There are now four pits in total, with three of them yielding terracotta sculptures. Never assume that the site is limited to that. Qin Shi Huang’s tomb, which covers over 56 square kilometers, is home to only a portion of the army. The majority of it has yet to be discovered. Terra-cotta figurines are still being excavated and restored. Further terracotta figurines are set to be discovered.

Fact 16: Over Couple Millions of Tourists Visit This Museum Each Year

The Terracotta Army Museum is one of the most visited tourist attractions in China. Every year millions of tourists flock to the museum to take in its remarkable collection of clay warriors and other artifacts from the Qin Dynasty. The Terracotta Army Museum is a must-see for any traveler wishing to gain an appreciation for Chinese history and culture.
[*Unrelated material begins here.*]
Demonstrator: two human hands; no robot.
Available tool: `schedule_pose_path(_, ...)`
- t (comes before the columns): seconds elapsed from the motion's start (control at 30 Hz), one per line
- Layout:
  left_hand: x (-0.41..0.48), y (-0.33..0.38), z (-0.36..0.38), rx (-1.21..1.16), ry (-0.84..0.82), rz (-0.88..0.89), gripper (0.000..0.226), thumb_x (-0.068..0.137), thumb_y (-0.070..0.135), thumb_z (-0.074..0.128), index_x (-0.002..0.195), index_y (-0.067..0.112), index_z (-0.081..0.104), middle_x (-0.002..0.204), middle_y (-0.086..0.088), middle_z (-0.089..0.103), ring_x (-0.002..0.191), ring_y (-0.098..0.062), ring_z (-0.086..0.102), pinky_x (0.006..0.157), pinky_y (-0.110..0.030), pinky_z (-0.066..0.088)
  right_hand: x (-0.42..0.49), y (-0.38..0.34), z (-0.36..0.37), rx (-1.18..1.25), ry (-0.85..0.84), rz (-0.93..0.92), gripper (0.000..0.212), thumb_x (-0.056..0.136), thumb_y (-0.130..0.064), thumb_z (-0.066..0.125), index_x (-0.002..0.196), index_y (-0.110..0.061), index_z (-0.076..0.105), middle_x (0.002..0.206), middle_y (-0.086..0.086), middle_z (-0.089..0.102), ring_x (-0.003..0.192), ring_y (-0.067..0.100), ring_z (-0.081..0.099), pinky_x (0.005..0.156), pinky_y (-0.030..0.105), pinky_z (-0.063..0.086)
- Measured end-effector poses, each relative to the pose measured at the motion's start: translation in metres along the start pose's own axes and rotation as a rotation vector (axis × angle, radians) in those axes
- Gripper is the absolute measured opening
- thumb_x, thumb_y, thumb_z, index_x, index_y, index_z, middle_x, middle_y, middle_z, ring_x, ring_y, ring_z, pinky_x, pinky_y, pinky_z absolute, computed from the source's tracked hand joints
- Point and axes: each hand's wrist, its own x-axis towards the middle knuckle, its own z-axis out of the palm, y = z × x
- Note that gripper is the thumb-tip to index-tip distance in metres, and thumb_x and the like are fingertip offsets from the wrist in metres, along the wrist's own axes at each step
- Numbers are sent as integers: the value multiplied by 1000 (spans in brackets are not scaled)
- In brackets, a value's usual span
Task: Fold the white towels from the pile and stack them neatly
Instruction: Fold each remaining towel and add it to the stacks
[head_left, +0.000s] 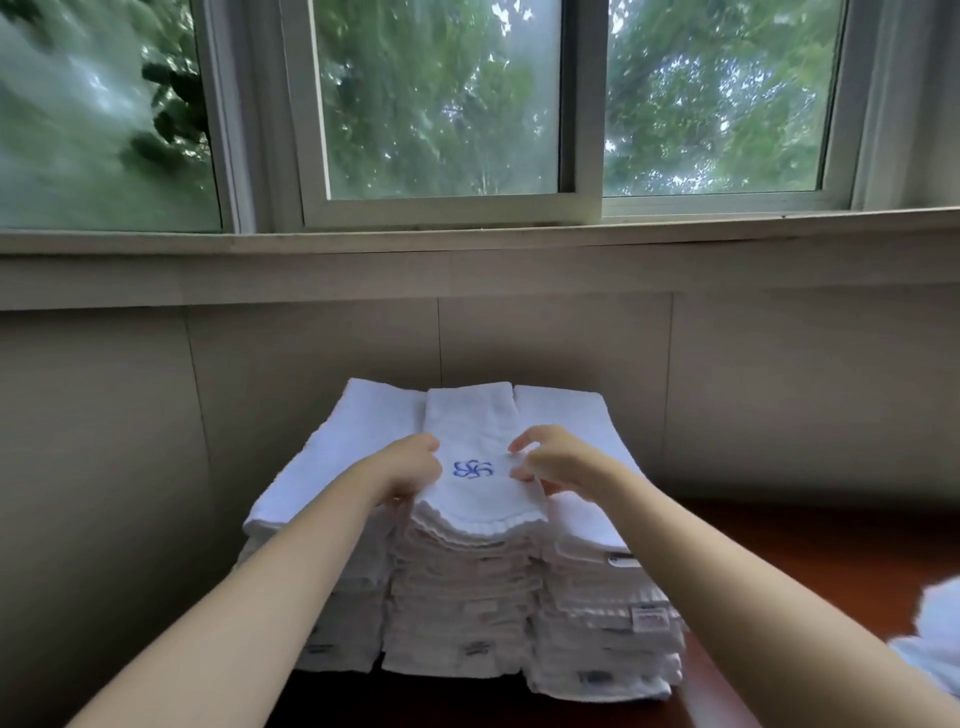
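Three tall stacks of folded white towels stand side by side on a dark reddish-brown table (810, 545), pushed close to the panelled wall (519, 338) under a window. On the middle stack (457, 597) lies the top towel (470, 415), folded long and narrow, with a blue embroidered emblem (472, 469) facing up near its front end. The left hand (408, 467) grips the towel's left edge, fingers curled under it. The right hand (545, 460) pinches the right edge with bent fingers. The left stack (332, 467) and right stack (597, 587) flank both forearms closely. A heap of loose white towels (935, 639) shows at the right edge of the table. Beyond the sliding window (447, 104) are green trees.
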Motion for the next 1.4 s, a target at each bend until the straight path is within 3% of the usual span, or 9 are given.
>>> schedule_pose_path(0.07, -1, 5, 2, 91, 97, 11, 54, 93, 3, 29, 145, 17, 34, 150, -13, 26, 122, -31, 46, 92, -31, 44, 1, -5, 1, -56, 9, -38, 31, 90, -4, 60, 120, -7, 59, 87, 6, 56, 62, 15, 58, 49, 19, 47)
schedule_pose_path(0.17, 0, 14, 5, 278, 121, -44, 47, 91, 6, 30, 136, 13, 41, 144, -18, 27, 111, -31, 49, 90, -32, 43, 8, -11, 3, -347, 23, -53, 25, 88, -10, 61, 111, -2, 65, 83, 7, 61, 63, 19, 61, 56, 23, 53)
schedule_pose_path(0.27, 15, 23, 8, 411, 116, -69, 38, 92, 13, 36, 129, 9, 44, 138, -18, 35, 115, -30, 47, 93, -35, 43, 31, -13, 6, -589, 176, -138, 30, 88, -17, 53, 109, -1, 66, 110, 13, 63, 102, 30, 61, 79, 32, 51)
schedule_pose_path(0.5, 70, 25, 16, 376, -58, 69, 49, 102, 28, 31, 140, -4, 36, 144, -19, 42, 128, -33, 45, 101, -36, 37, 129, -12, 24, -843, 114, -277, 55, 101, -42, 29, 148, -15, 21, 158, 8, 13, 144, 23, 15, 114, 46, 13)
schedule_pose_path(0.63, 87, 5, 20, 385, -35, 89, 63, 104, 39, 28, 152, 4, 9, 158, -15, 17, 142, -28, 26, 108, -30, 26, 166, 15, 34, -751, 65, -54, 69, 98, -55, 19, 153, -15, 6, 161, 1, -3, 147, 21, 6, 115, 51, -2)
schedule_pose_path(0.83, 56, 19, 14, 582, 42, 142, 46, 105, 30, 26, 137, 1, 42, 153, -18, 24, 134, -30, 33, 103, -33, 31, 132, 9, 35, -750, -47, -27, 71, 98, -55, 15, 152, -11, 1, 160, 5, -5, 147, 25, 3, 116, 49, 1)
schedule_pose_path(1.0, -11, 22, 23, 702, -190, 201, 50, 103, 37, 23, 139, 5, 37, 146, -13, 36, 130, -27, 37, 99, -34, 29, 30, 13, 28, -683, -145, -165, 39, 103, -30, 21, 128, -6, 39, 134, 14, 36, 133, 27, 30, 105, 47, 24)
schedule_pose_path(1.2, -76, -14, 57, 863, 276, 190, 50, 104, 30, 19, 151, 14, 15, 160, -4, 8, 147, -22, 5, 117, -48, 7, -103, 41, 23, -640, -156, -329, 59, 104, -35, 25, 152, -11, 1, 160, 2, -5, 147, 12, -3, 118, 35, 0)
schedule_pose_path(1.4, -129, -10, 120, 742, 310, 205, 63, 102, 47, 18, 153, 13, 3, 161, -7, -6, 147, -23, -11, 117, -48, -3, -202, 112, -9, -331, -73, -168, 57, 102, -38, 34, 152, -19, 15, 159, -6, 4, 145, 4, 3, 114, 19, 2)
At present, it’s estimated that around 7 million visitors travel to the Terracotta Army Museum annually. Since its opening in 1979, this awe-inspiring archaeological site has become increasingly popular with both domestic and international tourists alike. Visitors have access to a range of terracotta warrior facts as well as other educational offerings such as lectures and guided tours about Chinese history and culture held by professional guides. Additionally, inside the museum there are plenty of souvenir items available for purchase ranging from terracotta replicas to postcards.


The Terracotta Army is a remarkable display of ancient Chinese ingenuity and craftsmanship. It continues to captivate people from around the globe who flock to Xian to experience it for themselves. With its abundance of fascinating facts and mysterious myths, the Terracotta Army is sure to remain an enigma for many years to come.